Records from a data collection
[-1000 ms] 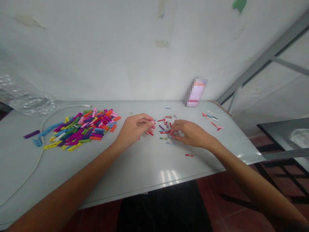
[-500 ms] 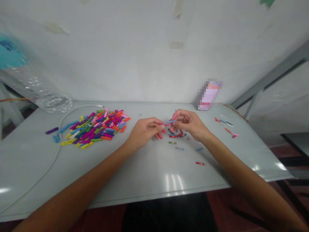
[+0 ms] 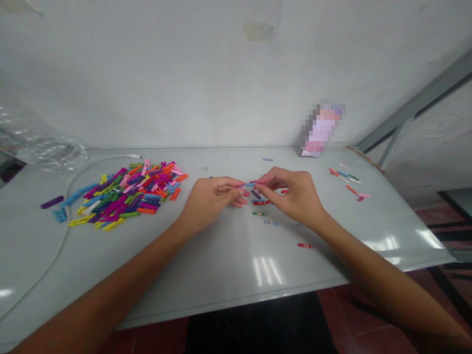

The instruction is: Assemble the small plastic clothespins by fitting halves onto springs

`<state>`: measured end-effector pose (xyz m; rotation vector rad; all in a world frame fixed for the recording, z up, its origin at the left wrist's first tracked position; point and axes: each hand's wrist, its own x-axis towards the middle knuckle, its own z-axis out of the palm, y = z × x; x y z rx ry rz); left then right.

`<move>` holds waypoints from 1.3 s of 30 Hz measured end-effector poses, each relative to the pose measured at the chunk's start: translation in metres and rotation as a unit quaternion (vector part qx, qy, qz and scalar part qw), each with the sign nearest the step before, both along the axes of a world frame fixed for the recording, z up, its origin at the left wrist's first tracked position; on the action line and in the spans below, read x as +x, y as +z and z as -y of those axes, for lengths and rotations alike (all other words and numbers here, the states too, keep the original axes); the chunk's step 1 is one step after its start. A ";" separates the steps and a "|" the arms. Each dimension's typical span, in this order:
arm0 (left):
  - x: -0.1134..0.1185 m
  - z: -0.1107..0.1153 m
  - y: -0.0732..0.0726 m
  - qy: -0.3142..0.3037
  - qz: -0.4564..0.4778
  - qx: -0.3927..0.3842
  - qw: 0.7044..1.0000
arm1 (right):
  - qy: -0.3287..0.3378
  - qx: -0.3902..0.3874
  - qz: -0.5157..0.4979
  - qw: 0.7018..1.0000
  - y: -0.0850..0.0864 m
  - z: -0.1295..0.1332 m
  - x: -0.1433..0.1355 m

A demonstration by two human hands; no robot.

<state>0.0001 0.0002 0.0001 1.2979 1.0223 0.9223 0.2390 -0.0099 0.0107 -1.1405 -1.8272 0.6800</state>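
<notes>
Between the fingertips of both hands is a small light-blue clothespin piece (image 3: 250, 185). My left hand (image 3: 220, 195) pinches its left end, and my right hand (image 3: 285, 189) pinches its right end. Just beneath the hands lie dark and red pieces, among them a red one (image 3: 261, 202). Nearer the front edge are a green piece (image 3: 259, 214), a blue piece (image 3: 271, 223) and a red piece (image 3: 305, 245). A large heap of coloured clothespins (image 3: 129, 194) lies left of my left hand.
A white cable (image 3: 65, 231) curves round the heap's left side. Clear plastic (image 3: 55, 152) sits at the back left. A blurred pink object (image 3: 320, 132) leans on the wall. Several loose pieces (image 3: 342, 175) lie at the right.
My hands have come closer together, and my left hand now also pinches the blue piece. The view has shifted, so the heap appears further left.
</notes>
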 end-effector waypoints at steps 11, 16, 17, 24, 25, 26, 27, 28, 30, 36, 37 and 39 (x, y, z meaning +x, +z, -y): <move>0.007 0.008 0.019 0.047 -0.065 -0.016 0.997 | -0.023 0.157 0.092 0.983 -0.004 0.009 -0.007; 0.007 0.010 0.021 0.042 -0.064 -0.006 0.997 | -0.046 0.183 0.099 0.977 -0.004 0.014 -0.011; 0.006 0.010 0.020 0.039 -0.062 -0.007 0.997 | -0.047 0.175 0.093 0.979 -0.004 0.014 -0.011; 0.005 0.009 0.011 0.022 -0.002 -0.011 1.000 | -0.038 0.118 0.060 0.990 0.001 0.013 -0.010; 0.005 0.008 0.009 0.019 0.002 -0.012 1.000 | -0.040 0.126 0.066 0.989 0.001 0.014 -0.010; 0.005 0.008 0.009 0.018 0.005 -0.013 1.000 | -0.043 0.137 0.071 0.987 0.002 0.015 -0.010; 0.005 0.009 0.008 0.017 0.006 -0.013 1.000 | -0.043 0.149 0.075 0.985 0.002 0.016 -0.011; 0.005 0.009 0.008 0.017 0.006 -0.012 1.000 | -0.041 0.157 0.078 0.984 0.003 0.017 -0.011; 0.005 0.010 0.009 0.015 0.006 -0.010 1.000 | -0.026 0.140 0.068 0.987 0.004 0.017 -0.009; 0.003 0.011 0.012 -0.006 0.006 -0.005 1.000 | 0.038 -0.112 -0.089 0.989 0.009 0.006 -0.002; 0.003 0.011 0.012 -0.008 0.008 -0.007 1.000 | 0.042 -0.137 -0.110 0.984 0.009 0.005 -0.001; 0.003 0.012 0.011 -0.014 0.015 -0.015 1.000 | 0.048 -0.162 -0.133 0.977 0.010 0.003 0.000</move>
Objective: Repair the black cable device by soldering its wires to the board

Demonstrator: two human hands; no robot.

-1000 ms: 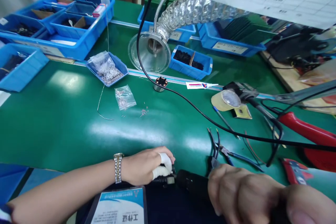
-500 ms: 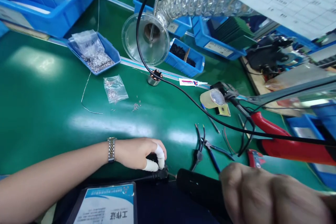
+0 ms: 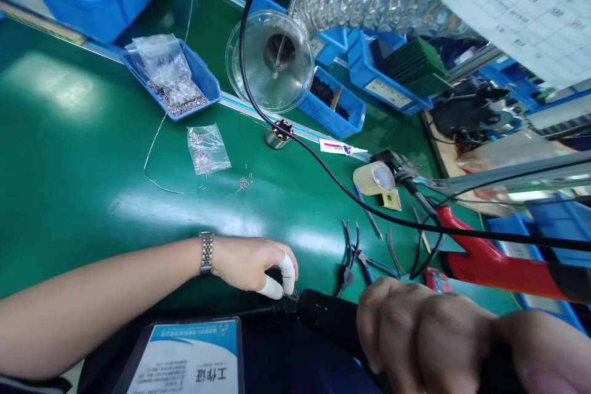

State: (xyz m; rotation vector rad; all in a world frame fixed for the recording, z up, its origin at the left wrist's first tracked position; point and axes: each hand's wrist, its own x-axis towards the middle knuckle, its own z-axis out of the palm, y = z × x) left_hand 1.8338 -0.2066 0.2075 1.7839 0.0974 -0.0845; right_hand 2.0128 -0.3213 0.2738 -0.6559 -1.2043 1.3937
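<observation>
My left hand (image 3: 256, 265), with white finger cots on thumb and index finger and a watch at the wrist, is closed on a black plug (image 3: 290, 305) at the end of a black cable. Wrapped round the thick black body of a power screwdriver (image 3: 329, 318), my right hand (image 3: 427, 332) is closed at lower right. The screwdriver's front end meets the plug just beside my left fingertips; its bit is hidden. Close by on the green bench lie a black cord with bare-ended wires (image 3: 345, 271) and blue-handled pliers (image 3: 364, 260).
A clear fume funnel (image 3: 244, 68) on a foil duct hangs over the bench. A hanging black cable (image 3: 323, 166) crosses the view. A blue tray (image 3: 203, 83), a bag of small metal pins (image 3: 207, 151), loose pins (image 3: 243, 184) and a red-handled tool (image 3: 489, 258) lie around.
My right hand and the screwdriver have moved left, closing the gap in which a thin metal shaft showed. My left hand keeps its grip on the plug. The view has shifted slightly.
</observation>
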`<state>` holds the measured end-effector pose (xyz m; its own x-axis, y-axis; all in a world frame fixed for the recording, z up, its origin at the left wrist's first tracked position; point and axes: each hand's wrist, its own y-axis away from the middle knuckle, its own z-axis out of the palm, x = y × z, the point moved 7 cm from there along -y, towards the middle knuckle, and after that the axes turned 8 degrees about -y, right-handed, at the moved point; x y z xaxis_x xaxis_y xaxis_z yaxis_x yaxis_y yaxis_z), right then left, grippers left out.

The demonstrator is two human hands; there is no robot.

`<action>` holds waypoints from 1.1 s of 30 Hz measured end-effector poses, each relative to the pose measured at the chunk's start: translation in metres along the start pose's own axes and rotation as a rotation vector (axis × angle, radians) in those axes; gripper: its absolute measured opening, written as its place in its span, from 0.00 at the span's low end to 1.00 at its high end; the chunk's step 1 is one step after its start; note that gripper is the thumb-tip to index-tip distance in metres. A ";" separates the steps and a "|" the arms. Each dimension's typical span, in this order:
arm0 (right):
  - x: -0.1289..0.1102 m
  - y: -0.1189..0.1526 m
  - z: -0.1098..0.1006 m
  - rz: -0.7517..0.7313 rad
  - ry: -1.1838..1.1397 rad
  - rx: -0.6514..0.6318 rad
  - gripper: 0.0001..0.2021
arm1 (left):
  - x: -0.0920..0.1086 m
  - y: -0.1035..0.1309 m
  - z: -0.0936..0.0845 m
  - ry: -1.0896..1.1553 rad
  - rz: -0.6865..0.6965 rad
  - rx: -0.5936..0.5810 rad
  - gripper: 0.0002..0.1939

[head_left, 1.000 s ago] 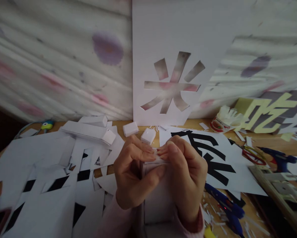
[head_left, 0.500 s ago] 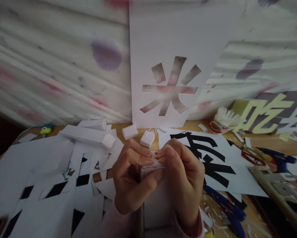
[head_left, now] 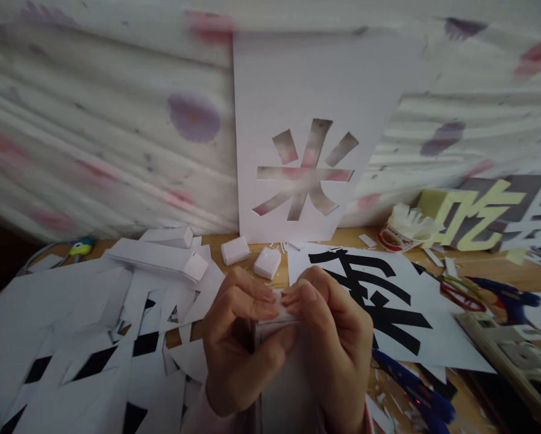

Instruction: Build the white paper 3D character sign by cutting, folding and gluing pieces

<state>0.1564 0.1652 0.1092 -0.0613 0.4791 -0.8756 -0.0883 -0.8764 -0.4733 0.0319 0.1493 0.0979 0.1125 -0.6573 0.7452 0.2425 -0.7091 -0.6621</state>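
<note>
Both hands grip a white paper box [head_left: 283,386] held upright low in the middle of the view. My left hand [head_left: 241,337] is closed on its upper left side, the thumb lying along the front face and the fingertips on the top edge. From the other side my right hand [head_left: 336,337] is closed on the top right, fingers bent over the same edge. The fingertips of the two hands nearly meet there. The lower end of the box runs out of view. Just beyond the hands lie two small white paper blocks [head_left: 267,263].
Cut paper sheets [head_left: 85,349] and long paper boxes [head_left: 157,259] cover the left. A white board [head_left: 288,78] with a cut-out character leans at the back. On the right are a black character print [head_left: 388,301], glue guns [head_left: 415,386], scissors [head_left: 462,294] and a scrap-filled bowl [head_left: 399,235].
The view has tilted up slightly, so the background and the hands sit lower in the picture. Both hands keep nearly the same hold on the paper box.
</note>
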 end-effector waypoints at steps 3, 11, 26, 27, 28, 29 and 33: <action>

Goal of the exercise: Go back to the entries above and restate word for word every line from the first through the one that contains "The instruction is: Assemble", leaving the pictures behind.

Written response:
[-1000 ms] 
[-500 ms] 
[+0 ms] 

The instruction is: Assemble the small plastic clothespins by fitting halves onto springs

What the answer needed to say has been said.